Chapter 22 ended inside the runtime, where long-term memory is allowed to change only through read paths, write paths, locks, citations, and restricted internal agents. Part VII moves that same discipline out to the repository itself. If the runtime is governed by durable contracts, the source tree needs machinery that keeps those contracts true after every dependency change, schema edit, platform port, and release build.
This chapter explains why Codex carries two build views of the same Rust system, why generated schemas are treated as product contracts, and why test launchers exist just to make hermetic CI feel like ordinary developer tooling. By the end, you should see the build as a second protocol layer: Cargo speaks for local development and the shipping release workflow, Bazel supplies a hermetic verification overlay, and schema generation speaks for every client that integrates with Codex without linking the runtime.
The Problem This Layer Solves
An agent runtime is unusually sensitive to build drift. A normal CLI can often tolerate a little mismatch between local tests, release packaging, and runtime configuration. Codex cannot. A schema mismatch can strand an SDK. A platform build difference can change sandbox behavior. A helper binary that is present in one build but absent in another can turn a policy guarantee into a product bug.

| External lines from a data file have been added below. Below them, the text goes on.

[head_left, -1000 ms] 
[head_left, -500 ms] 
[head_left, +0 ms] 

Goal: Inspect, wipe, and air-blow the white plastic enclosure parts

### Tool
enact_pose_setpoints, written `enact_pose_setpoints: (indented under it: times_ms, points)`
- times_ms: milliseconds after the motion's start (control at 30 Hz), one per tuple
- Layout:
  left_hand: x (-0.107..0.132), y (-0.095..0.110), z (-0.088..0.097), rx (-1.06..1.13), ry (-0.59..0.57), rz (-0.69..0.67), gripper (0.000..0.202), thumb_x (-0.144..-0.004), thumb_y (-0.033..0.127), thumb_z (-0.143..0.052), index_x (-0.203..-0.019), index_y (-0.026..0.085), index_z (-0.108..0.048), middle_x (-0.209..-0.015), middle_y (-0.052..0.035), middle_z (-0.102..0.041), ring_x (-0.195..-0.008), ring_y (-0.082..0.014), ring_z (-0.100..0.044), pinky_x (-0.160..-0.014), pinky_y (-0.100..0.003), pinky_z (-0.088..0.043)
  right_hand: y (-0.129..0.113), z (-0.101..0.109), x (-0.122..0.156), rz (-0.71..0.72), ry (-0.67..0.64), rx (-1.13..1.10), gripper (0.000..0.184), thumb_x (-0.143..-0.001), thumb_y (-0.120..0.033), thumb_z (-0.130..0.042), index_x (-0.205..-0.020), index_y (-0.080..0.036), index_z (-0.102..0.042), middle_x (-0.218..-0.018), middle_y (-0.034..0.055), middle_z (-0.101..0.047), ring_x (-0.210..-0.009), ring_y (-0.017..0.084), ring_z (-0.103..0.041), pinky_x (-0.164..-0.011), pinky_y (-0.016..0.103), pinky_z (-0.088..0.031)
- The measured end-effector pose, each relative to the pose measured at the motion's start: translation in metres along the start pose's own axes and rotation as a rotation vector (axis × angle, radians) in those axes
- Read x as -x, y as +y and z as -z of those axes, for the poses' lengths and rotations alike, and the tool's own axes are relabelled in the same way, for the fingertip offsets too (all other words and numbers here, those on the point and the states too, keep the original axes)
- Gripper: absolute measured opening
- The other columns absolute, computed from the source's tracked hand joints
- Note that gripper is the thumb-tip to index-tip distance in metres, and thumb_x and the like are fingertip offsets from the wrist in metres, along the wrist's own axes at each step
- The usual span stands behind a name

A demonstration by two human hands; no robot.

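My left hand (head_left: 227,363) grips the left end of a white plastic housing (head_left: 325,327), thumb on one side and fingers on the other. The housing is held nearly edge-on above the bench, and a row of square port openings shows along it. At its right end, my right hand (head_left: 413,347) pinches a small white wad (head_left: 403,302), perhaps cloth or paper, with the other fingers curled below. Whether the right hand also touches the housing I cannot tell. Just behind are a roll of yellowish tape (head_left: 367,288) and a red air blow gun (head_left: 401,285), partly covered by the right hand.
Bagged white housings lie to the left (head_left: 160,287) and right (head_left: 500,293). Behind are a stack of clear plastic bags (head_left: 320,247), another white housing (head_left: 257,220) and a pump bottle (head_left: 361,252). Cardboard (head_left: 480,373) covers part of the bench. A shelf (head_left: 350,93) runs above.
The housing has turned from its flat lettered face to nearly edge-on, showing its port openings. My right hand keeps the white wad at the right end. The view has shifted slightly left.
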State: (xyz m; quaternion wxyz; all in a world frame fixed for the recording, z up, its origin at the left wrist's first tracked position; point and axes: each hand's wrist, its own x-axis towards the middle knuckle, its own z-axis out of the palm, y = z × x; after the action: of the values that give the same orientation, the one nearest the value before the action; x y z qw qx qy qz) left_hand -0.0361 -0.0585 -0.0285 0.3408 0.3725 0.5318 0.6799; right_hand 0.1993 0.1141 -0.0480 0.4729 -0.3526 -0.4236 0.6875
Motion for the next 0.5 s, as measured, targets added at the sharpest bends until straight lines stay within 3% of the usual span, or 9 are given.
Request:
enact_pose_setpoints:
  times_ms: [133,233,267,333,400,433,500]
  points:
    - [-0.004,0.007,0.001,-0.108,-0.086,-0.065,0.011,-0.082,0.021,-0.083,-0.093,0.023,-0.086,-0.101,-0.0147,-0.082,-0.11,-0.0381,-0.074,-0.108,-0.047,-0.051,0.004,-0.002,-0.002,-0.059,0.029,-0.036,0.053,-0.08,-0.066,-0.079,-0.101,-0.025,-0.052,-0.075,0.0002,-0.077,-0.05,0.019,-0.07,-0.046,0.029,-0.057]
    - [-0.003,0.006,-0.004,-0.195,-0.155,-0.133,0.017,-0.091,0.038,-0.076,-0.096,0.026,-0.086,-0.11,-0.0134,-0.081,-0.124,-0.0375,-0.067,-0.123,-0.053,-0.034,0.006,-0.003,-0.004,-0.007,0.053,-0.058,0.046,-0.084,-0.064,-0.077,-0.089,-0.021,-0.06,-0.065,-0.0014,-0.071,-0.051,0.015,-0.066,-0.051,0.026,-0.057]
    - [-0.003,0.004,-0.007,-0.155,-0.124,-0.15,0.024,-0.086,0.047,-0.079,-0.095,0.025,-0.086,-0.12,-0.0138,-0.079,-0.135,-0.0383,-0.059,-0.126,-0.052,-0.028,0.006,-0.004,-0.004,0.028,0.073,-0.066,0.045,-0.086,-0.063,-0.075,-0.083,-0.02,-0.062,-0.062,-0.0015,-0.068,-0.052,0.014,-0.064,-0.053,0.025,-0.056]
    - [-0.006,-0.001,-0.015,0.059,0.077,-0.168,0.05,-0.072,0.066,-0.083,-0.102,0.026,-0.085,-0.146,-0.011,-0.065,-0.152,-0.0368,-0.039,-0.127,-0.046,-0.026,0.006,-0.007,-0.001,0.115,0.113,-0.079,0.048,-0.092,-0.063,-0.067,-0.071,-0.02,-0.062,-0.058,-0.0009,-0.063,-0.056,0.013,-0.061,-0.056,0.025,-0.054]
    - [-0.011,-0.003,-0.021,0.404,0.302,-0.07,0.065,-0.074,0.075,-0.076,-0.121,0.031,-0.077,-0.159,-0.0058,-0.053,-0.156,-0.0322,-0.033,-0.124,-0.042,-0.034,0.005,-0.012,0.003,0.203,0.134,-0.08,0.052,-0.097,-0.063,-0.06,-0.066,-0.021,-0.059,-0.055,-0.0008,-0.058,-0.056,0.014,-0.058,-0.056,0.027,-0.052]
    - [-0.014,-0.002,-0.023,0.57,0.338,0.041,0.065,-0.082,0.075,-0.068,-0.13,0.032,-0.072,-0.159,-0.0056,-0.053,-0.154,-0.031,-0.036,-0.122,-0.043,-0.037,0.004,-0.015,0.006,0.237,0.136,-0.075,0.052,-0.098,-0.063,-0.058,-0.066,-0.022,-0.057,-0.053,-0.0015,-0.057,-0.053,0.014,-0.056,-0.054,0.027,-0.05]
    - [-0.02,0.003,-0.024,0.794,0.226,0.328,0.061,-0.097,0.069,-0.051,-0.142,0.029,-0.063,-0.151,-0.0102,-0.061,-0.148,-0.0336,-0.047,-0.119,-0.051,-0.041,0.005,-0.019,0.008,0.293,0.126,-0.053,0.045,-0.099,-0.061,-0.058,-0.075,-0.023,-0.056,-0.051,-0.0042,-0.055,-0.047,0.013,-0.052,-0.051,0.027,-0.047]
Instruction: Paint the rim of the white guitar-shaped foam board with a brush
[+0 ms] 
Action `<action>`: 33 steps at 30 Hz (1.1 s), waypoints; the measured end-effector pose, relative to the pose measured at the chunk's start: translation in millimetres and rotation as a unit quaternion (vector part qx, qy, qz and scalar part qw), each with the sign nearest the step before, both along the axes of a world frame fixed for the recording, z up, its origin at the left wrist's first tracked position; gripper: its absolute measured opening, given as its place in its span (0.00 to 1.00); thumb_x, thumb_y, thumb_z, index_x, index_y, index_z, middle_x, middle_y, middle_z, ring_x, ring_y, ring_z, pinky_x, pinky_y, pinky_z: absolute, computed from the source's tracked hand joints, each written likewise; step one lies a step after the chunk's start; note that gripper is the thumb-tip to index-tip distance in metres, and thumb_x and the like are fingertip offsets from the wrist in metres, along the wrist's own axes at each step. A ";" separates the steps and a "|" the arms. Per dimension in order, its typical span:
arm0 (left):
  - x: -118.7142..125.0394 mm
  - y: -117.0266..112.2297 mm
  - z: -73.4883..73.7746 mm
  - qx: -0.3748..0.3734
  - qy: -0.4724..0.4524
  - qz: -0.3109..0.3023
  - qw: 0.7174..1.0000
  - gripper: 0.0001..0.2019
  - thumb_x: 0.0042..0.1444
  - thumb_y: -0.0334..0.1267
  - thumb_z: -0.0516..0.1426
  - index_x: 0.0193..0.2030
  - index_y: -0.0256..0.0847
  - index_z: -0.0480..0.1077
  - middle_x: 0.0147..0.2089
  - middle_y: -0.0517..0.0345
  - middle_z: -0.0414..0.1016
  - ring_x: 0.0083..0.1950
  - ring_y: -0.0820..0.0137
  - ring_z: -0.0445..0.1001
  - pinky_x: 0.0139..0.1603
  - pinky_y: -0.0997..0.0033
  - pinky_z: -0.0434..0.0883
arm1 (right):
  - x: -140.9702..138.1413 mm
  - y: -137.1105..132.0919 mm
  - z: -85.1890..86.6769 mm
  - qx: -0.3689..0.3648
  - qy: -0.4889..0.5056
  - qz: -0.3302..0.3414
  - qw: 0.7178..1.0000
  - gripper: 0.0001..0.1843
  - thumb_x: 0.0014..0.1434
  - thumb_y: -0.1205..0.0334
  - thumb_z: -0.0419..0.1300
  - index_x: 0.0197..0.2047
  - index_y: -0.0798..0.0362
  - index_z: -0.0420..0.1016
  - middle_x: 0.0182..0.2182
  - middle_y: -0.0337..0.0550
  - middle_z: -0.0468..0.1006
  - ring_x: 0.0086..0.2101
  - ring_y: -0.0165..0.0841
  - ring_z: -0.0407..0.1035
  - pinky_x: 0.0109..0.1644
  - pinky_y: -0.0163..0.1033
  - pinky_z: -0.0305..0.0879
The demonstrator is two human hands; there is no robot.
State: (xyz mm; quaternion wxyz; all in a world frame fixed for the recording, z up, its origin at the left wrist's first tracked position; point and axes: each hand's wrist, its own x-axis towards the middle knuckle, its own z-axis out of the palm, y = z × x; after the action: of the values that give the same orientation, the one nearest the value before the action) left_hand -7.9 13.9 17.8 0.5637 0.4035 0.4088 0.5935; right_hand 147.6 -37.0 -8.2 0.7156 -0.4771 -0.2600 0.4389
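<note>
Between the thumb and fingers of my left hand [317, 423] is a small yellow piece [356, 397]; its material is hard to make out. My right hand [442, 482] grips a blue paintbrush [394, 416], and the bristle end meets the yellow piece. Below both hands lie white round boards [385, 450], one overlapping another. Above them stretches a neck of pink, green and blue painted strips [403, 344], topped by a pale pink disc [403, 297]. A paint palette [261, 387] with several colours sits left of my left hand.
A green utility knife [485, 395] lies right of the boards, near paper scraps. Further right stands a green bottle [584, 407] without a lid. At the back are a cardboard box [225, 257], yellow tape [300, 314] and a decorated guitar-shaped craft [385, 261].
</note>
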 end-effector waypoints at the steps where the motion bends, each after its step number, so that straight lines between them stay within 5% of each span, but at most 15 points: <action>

The repository therefore makes a deliberate split:
| Layer | Primary audience | Main promise |
|---|---|---|
| Cargo workspace | Product engineers | Fast, idiomatic Rust development using familiar crate boundaries. |
| Bazel overlay | CI and release verification | Hermetic, platform-aware builds over the same crate graph. |
| Generated schemas | External clients | Stable machine-readable contracts for configuration, hooks, and app-server messages. |
| Test launchers | Developers and CI | Cargo-like assumptions even when the test is executed by Bazel. |
The clever part is not “use Bazel.” The clever part is that Bazel is not allowed to become a second product architecture or a fictional release path. Cargo remains the developer and shipping-build source of truth; Bazel mirrors and constrains it when the system must prove that packaging, platforms, and generated contracts still agree.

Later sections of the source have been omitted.